Exercise: Copy each line below holding "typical".

Records for the task:
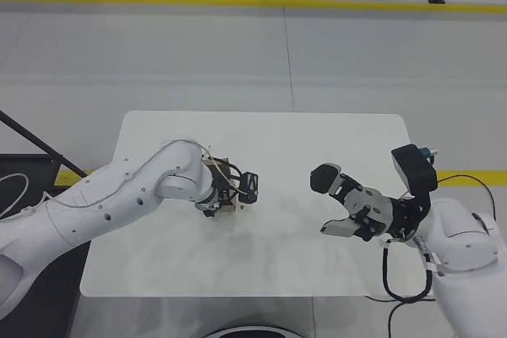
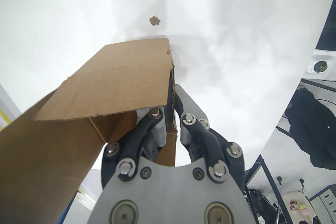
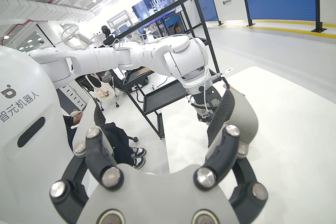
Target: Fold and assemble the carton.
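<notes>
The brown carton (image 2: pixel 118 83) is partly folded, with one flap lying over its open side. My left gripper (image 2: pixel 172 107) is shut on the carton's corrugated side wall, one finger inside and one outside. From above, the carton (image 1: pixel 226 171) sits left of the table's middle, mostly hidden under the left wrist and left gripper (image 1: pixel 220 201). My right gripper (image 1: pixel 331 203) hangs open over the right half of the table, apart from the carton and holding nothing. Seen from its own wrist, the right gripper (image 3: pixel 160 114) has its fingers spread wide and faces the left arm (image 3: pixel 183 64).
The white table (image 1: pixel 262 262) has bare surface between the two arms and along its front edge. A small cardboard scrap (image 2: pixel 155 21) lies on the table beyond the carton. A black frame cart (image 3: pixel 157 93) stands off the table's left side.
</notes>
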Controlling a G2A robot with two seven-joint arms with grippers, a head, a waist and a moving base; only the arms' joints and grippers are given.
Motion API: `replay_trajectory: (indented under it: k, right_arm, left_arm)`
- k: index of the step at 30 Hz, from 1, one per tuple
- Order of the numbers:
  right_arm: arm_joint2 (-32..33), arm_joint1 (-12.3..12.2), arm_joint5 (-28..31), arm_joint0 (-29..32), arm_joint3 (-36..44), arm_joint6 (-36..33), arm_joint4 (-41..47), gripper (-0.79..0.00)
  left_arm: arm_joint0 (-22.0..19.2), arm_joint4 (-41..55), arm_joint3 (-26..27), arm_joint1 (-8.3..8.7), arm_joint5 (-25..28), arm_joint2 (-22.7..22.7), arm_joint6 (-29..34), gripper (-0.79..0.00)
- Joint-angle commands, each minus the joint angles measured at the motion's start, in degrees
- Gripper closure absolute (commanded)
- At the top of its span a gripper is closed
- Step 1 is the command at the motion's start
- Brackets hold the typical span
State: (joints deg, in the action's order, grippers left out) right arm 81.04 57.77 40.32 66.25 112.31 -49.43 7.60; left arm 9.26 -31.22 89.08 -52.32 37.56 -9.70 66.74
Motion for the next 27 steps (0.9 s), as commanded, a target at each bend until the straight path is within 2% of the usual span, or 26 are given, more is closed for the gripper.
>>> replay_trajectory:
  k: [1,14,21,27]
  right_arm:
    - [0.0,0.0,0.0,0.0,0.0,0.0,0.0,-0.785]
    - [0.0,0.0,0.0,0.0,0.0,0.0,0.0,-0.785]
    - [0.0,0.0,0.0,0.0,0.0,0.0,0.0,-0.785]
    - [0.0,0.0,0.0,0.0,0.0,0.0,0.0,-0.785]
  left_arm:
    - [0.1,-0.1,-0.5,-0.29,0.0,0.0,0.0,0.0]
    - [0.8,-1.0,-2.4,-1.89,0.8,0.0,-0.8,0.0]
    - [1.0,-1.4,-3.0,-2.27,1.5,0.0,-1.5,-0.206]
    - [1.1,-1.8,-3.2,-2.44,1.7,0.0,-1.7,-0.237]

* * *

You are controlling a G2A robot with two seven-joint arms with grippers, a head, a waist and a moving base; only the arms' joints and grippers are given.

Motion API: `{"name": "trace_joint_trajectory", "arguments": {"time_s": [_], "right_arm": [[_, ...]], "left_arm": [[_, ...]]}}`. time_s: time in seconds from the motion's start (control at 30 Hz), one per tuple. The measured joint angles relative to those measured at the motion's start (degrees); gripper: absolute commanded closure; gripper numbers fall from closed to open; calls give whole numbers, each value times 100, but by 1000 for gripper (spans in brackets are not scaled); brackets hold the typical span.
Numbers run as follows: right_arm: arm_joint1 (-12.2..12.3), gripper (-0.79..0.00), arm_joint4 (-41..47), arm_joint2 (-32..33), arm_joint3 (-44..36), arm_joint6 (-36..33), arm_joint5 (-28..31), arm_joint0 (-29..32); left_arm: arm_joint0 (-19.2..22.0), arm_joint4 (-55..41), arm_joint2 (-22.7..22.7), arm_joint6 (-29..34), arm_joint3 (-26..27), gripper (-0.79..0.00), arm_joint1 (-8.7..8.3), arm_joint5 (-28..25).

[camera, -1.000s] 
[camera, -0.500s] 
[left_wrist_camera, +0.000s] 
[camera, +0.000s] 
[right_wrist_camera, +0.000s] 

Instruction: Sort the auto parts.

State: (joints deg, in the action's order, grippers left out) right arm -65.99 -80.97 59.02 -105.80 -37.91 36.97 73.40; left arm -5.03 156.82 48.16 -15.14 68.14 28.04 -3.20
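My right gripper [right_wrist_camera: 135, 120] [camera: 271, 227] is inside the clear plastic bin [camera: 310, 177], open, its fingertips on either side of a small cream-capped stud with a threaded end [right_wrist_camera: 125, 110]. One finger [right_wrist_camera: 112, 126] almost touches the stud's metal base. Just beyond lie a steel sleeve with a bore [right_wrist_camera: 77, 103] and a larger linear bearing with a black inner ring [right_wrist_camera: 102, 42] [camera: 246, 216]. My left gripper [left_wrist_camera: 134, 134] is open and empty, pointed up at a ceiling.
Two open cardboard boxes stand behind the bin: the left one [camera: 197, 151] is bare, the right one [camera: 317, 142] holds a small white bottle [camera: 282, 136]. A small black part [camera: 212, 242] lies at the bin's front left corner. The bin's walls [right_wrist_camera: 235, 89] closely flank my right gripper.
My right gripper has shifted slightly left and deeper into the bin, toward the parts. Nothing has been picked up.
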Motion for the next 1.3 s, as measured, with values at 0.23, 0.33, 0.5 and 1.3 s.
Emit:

Written answer:
- Brackets hold the typical span
Motion API: `{"name": "trace_joint_trajectory", "arguments": {"time_s": [_], "right_arm": [[_, ...]], "left_arm": [[_, ...]]}}`. time_s: time in seconds from the motion's start (control at 30 Hz), one per tuple. The measured joint angles relative to those measured at the motion's start (degrees); gripper: absolute commanded closure; gripper numbers fall from closed to open; calls give whole numbers, each value times 100, but by 1000 for gripper (spans in brackets are not scaled); brackets hold the typical span.

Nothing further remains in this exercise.